[[ Given records open ]]
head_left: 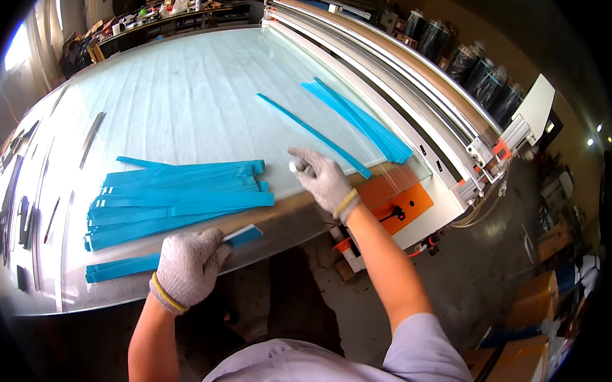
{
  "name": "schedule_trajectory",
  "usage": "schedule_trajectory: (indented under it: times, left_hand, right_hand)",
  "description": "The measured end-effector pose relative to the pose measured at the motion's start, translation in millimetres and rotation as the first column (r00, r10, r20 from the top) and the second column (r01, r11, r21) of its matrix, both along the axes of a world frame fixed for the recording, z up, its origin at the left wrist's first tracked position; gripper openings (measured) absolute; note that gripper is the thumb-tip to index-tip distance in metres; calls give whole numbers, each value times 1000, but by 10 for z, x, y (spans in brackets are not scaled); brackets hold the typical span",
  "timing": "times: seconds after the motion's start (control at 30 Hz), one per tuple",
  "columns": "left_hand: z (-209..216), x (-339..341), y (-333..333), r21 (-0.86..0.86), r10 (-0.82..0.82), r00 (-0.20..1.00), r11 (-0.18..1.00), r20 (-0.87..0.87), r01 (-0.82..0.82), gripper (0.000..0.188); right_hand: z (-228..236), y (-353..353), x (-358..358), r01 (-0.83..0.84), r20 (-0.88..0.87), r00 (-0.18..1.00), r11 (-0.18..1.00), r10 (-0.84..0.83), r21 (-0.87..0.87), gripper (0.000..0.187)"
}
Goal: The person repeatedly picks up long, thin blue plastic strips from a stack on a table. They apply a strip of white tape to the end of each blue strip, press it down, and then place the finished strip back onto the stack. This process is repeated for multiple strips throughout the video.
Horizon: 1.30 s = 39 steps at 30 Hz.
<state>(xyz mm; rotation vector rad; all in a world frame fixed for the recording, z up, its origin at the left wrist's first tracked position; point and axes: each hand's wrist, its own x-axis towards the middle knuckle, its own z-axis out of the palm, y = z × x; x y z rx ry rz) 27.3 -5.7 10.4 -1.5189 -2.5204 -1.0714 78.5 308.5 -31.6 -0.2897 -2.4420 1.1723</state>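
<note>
My left hand (190, 264), in a knitted glove with a yellow cuff, is closed at the table's near edge. A blue strip (121, 268) runs under it and out past its fingers, where a pale, narrow end (242, 235) shows. Just beyond lies a loose stack of blue strips (176, 195), ends uneven. My right hand (322, 183), gloved alike, is raised above the table with its fingers curled. Something small and white (294, 166) shows at its fingertips; its kind is unclear. A single blue strip (315, 134) lies slantwise beyond this hand, near a fanned bundle of blue strips (360, 122).
The glass-topped table (181, 83) is bordered on the right by a long roller machine (393, 79). An orange plate (408, 208) is at its near corner. Dark narrow bars (92, 139) lie at the left. Cluttered shelves (163, 17) stand behind; cardboard boxes (517, 364) sit lower right.
</note>
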Motion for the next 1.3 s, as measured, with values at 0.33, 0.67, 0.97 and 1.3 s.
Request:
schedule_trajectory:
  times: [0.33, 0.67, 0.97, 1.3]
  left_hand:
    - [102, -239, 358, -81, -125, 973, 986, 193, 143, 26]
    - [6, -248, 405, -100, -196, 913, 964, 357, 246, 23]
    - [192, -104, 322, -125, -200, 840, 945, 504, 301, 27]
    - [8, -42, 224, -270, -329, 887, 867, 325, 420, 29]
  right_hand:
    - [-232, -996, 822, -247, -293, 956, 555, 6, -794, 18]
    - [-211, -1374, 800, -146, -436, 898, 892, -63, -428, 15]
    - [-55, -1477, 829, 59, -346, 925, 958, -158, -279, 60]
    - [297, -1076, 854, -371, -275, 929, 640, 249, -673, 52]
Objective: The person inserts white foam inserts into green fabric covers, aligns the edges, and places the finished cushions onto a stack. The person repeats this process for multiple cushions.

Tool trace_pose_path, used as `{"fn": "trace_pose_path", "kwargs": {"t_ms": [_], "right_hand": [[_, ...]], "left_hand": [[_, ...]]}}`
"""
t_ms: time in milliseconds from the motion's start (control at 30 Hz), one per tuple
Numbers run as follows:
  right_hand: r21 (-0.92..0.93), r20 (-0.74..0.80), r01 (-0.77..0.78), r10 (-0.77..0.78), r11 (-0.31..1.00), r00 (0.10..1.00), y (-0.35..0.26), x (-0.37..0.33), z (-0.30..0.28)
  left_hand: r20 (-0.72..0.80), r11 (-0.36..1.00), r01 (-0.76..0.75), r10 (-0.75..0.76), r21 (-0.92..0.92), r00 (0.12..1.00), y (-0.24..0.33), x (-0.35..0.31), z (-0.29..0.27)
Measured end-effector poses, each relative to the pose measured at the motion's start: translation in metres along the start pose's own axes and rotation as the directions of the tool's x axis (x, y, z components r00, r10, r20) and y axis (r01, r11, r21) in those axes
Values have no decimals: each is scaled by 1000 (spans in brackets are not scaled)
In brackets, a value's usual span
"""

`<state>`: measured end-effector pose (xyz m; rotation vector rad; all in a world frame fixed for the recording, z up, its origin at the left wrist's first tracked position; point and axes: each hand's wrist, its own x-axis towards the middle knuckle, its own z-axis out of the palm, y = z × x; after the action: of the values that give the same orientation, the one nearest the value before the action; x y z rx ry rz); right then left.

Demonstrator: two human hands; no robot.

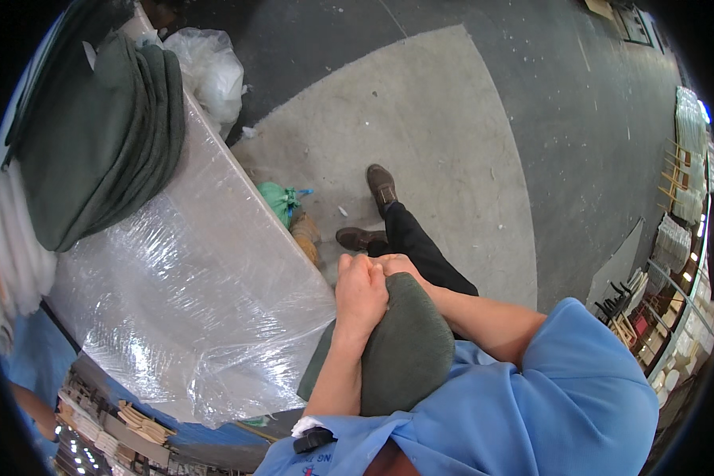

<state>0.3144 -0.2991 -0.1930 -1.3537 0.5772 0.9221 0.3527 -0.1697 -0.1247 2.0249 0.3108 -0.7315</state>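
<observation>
A dark green, padded-looking cushion (408, 349) with a soft fabric surface lies against my body, between my forearms. My left hand (362, 292) is closed in a fist at its far end. Right beside it, my right hand (398, 266) is also closed, the two hands touching. Both appear to grip the fabric edge there, though the fingertips are hidden. Part of the green fabric shows beyond my left forearm, over the table corner. On the table, at the far left, lies a stack of dark green fabric covers (103, 143).
The table (190, 293) to my left is wrapped in shiny clear film. White padding pieces (16, 238) hang at its left end. A white plastic bag (210, 75), a green bag (278, 200) and a tan bundle (304, 236) sit by its far side. Racks (674, 278) stand at right.
</observation>
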Motion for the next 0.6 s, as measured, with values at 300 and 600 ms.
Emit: {"fn": "trace_pose_path", "kwargs": {"t_ms": [300, 600], "right_hand": [[497, -50, -309, 383, 811, 922, -20, -2, 17], [691, -113, -171, 338, 703, 934, -9, -7, 24]], "left_hand": [[85, 993, 96, -102, 70, 991, 1, 6, -11], [390, 891, 308, -167, -334, 905, -1, 15, -12]]}}
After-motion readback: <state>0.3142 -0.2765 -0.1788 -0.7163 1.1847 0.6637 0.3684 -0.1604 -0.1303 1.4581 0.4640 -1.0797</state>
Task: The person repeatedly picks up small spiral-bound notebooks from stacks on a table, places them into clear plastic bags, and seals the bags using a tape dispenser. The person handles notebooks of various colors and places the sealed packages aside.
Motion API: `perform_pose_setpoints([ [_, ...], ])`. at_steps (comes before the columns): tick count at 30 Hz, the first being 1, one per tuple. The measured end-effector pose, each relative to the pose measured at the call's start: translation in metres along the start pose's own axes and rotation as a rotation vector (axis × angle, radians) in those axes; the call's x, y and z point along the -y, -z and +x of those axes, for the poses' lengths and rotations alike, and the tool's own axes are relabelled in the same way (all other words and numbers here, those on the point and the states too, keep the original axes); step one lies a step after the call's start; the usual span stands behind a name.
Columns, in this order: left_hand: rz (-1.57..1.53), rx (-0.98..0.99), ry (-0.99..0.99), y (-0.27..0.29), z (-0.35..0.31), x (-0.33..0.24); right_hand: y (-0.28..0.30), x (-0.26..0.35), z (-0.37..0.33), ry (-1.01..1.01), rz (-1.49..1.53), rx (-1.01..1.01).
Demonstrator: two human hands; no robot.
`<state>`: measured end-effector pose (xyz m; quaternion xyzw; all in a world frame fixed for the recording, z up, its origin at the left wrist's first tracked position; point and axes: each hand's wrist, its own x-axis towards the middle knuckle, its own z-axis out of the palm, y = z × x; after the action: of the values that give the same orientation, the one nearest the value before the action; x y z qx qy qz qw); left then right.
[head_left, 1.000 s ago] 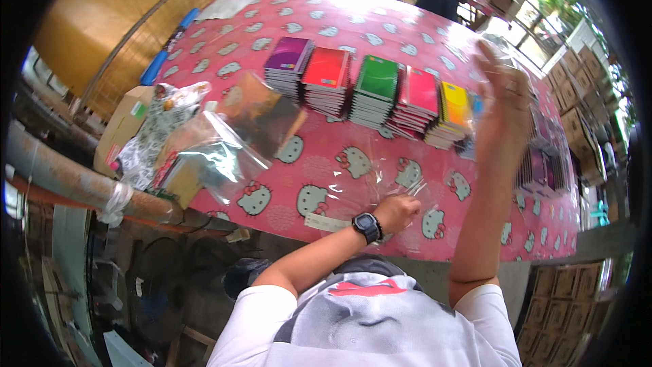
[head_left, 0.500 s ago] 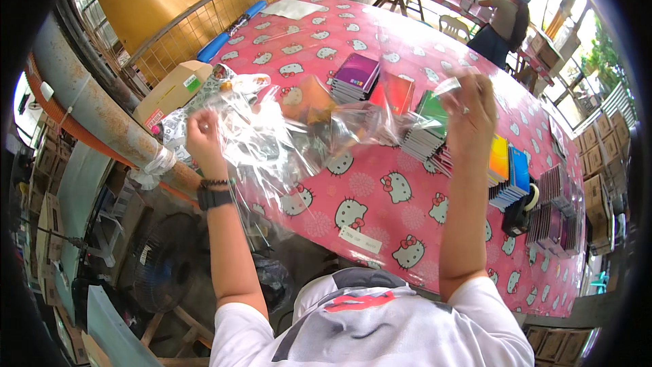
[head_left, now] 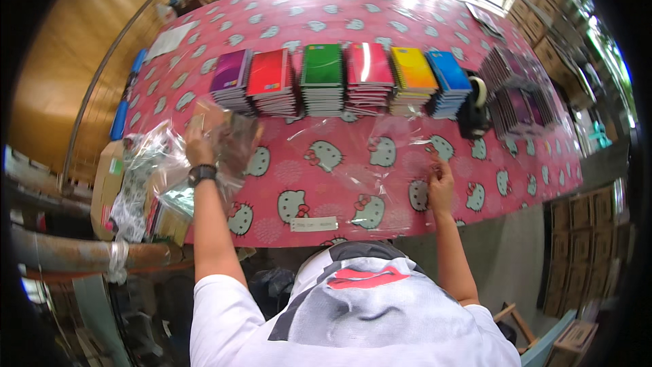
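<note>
At the left of the pink table, my left hand [head_left: 198, 148] is closed on a crumpled bunch of clear plastic bags [head_left: 234, 143]; its fingertips are blurred. My right hand [head_left: 441, 185] pinches the edge of a clear plastic bag [head_left: 360, 156] that lies spread over the middle of the table. Behind it stand stacks of spiral notebooks in a row: purple [head_left: 231, 71], red [head_left: 270, 73], green [head_left: 322, 68], pink [head_left: 368, 66], yellow [head_left: 413, 69] and blue [head_left: 448, 71].
A black tape dispenser [head_left: 473, 112] stands beside the blue stack. Further right are piles of purple notebooks [head_left: 519, 105]. More plastic and a cardboard box [head_left: 106, 170] sit at the left edge, by a rusty pole [head_left: 81, 258]. A white paper strip [head_left: 314, 223] lies near the front edge.
Both hands have come down from raised positions over the table. The bag stretched between them now lies low, and my right hand has left the notebook stacks. The view has turned rightward.
</note>
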<state>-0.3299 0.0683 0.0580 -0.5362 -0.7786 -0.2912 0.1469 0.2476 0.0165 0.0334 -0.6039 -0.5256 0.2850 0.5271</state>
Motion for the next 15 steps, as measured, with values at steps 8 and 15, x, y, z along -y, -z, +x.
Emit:
perform_pose_setpoints([
  [8,-0.659,-0.054,-0.248,0.079,-0.03,-0.225,0.03,-0.024,-0.001,-0.056,-0.268,0.0],
  [15,-0.273,0.78,-0.478,-0.003,-0.19,-0.349,0.07,0.009,0.009,0.018,-0.651,0.258],
])
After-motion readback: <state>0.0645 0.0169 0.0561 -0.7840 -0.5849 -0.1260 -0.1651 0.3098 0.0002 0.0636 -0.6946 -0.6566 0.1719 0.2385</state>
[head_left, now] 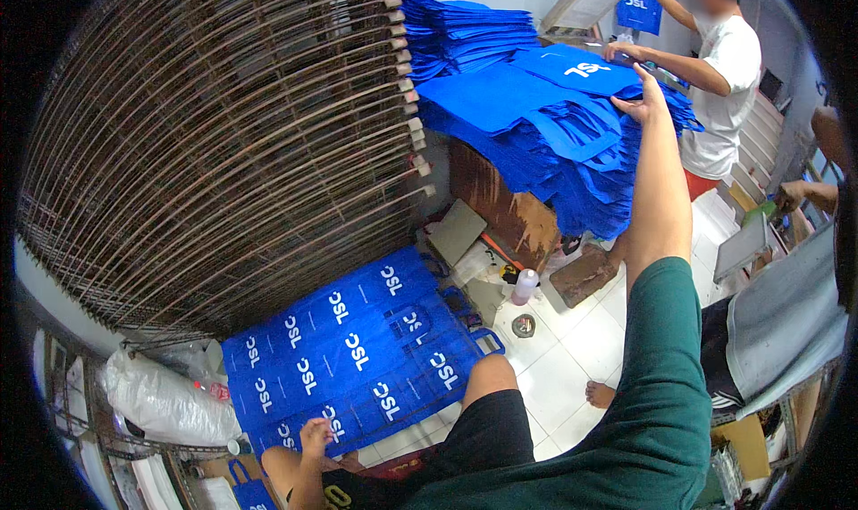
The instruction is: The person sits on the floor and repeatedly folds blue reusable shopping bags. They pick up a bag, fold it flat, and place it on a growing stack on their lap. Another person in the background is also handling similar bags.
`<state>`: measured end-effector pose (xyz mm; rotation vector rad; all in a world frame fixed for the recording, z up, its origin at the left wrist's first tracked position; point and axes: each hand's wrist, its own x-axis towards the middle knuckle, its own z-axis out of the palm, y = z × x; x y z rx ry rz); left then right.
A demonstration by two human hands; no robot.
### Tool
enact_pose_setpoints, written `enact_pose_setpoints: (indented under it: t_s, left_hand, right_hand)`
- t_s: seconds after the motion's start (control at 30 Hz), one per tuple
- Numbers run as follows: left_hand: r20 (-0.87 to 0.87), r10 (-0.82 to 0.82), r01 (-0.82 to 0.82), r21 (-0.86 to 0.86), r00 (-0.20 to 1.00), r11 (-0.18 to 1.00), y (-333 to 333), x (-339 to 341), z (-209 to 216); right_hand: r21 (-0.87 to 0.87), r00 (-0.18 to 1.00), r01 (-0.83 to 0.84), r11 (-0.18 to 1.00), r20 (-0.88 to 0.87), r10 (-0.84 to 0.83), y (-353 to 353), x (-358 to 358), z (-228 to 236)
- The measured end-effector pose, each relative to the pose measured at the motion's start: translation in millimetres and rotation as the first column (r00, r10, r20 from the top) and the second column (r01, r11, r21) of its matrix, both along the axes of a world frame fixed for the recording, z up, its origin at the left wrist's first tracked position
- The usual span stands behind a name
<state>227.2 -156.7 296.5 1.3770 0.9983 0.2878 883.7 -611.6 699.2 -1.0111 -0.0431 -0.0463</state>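
Observation:
My right arm, in a green sleeve, stretches far forward. My right hand [645, 99] is at the right side of a tall pile of blue fabric bags [554, 126], its thumb and fingers apart. Close to its fingertips, a blue bag with a white print [576, 67] lies on top of the pile. Low on the left, my left hand [315, 437] hovers over the near edge of a drying rack's lowest level, where printed blue bags [349, 349] lie in rows. Its fingers are loosely bent and no object shows in them.
Raised rack shelves [223, 134] rise above the spread bags. A person in a white shirt [728, 72] handles a framed screen [590, 0] across the pile. Another person in grey [786, 304] stands at right. A bottle [525, 286] and a brick-like block [583, 276] are on the tiled floor.

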Motion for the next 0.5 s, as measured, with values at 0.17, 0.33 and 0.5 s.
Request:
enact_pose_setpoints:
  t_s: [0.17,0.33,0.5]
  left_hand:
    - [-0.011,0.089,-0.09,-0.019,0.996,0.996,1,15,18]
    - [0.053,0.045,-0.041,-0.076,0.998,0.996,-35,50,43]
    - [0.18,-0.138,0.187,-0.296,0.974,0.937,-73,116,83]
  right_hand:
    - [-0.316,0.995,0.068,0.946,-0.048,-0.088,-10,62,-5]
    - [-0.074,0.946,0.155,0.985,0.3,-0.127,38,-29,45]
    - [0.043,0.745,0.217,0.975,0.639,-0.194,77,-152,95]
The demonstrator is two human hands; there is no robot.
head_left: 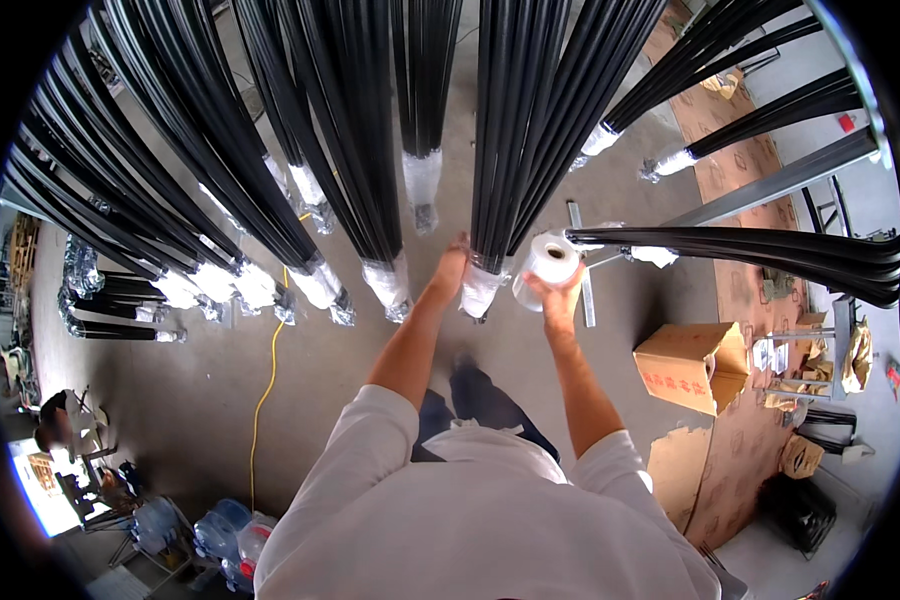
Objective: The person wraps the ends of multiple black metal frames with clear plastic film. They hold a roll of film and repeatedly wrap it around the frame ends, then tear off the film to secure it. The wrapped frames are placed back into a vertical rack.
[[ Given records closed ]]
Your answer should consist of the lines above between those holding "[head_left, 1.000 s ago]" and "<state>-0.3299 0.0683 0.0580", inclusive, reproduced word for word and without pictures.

_Answer_:
[head_left, 1.000 s ago] 
[head_left, 0.500 s ago] 
[head_left, now] 
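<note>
At the left of the pink table, my left hand [head_left: 198, 148] is closed on a crumpled bunch of clear plastic bags [head_left: 234, 143]; its fingertips are blurred. My right hand [head_left: 441, 185] pinches the edge of a clear plastic bag [head_left: 360, 156] that lies spread over the middle of the table. Behind it stand stacks of spiral notebooks in a row: purple [head_left: 231, 71], red [head_left: 270, 73], green [head_left: 322, 68], pink [head_left: 368, 66], yellow [head_left: 413, 69] and blue [head_left: 448, 71].
A black tape dispenser [head_left: 473, 112] stands beside the blue stack. Further right are piles of purple notebooks [head_left: 519, 105]. More plastic and a cardboard box [head_left: 106, 170] sit at the left edge, by a rusty pole [head_left: 81, 258]. A white paper strip [head_left: 314, 223] lies near the front edge.
Both hands have come down from raised positions over the table. The bag stretched between them now lies low, and my right hand has left the notebook stacks. The view has turned rightward.
</note>
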<state>-0.3299 0.0683 0.0580 -0.5362 -0.7786 -0.2912 0.1469 0.2476 0.0165 0.0334 -0.6039 -0.5256 0.2850 0.5271</state>

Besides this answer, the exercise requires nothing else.